Sen. Jacky Rosen, D-Nev., agreed: “When the Trump administration rescinded DACA, it forced hundreds of thousands of Dreamers to live in perpetual fear in the only country they’ve ever known as home,” she said in a statement. “Whatever the outcome from today’s oral arguments, we must continue fighting tirelessly to protect the many thousands of Dreamers who call Nevada home. They represent some of our nation’s brightest, and I will continue to stand with them by supporting ongoing efforts in Congress to reach an immediate and permanent bipartisan solution to protect our Dreamers.”
Meanwhile, in Las Vegas, the UNLV UndocuNetwork, an organization for undocumented students and staff, held a small gathering in support of DACA on campus.
Student Mariana Resendiz said that even with DACA protections, she struggled to find financial aid or scholarships. Resendiz said UndocuNetwork is now able to offer resources like scholarships for all undocumented students, but that the students who could benefit from this help are threatened by the looming Supreme Court decision.
“Until then, we’re left in limbo,” Resendiz said.
Michael Kagan, director of the Immigration Clinic at the UNLV School of Law, said it’s essential for DACA recipients to apply for renewal, despite the uncertainty of the Supreme Court case.
Kagan said that the number of visits to the clinic has been steady since 2017, but that there have been other signs that immigrants are bracing for a future without DACA, like making preparations for self-employment.
“I hope that eventually we can give people some sense of permanency,” Kagan said.
‘Far from angels’
Senate Minority Leader Chuck Schumer berated Trump for “his relentless scapegoating of immigrants.”

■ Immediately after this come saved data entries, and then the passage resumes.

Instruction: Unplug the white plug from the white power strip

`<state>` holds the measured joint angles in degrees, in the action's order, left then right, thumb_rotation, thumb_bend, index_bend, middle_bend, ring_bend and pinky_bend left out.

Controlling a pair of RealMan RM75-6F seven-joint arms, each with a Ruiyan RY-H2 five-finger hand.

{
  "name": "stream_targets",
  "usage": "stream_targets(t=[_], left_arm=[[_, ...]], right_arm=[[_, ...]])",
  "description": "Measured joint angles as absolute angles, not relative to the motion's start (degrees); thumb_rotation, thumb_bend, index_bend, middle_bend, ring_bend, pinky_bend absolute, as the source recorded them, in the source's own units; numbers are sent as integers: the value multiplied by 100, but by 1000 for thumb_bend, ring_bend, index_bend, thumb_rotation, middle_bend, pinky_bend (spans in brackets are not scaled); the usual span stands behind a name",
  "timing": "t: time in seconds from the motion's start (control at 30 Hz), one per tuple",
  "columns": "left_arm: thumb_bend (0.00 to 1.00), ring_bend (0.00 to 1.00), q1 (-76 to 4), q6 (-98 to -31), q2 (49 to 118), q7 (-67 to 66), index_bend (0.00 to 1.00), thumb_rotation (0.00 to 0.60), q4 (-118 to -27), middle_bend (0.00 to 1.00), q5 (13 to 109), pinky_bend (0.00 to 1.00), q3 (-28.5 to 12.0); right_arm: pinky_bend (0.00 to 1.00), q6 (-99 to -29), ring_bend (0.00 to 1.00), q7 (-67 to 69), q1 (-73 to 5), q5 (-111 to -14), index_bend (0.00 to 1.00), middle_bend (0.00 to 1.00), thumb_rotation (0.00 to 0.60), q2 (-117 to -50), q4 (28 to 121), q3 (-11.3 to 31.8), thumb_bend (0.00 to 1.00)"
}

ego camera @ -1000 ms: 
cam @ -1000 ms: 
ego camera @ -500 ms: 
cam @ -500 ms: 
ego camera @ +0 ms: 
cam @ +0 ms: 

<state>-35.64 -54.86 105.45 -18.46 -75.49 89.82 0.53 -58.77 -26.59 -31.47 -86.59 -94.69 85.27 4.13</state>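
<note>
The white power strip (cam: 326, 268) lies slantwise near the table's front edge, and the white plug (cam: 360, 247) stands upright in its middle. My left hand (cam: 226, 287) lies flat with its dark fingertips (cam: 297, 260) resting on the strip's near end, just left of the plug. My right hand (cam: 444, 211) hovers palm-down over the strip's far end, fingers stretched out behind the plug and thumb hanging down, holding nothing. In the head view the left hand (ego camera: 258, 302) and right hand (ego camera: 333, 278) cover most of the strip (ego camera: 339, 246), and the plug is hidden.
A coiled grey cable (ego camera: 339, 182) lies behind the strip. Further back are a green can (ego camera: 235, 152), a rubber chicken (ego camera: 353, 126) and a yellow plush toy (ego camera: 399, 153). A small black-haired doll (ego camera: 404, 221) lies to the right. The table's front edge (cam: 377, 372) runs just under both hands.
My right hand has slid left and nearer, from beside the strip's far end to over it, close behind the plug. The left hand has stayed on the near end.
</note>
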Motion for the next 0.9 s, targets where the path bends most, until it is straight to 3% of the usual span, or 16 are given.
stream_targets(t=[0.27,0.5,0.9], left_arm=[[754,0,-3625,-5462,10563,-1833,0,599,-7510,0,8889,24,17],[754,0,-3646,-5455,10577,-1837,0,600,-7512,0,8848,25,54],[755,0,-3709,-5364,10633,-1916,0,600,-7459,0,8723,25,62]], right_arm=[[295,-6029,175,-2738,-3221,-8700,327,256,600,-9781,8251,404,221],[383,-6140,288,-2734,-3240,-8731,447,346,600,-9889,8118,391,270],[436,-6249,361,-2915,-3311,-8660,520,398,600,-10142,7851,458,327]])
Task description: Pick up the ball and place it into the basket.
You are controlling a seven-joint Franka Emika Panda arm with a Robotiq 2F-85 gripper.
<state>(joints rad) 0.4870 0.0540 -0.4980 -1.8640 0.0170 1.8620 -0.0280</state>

In the morning, Trump chimed in on Twitter, “Many of the people in DACA, no longer very young, are far from “angels.” Some are very tough, hardened criminals. President Obama said he had no legal right to sign order, but would anyway. If Supreme Court remedies with overturn, a deal will be made with Dems for them to stay!”
Undocumented immigrants who have committed a felony, significant misdemeanor or three or more other misdemeanor offenses are not eligible for DACA. And Trump has talked about being close to a DACA deal before, without results.
The court’s ruling is expected in June, during the heat of the 2020 presidential race.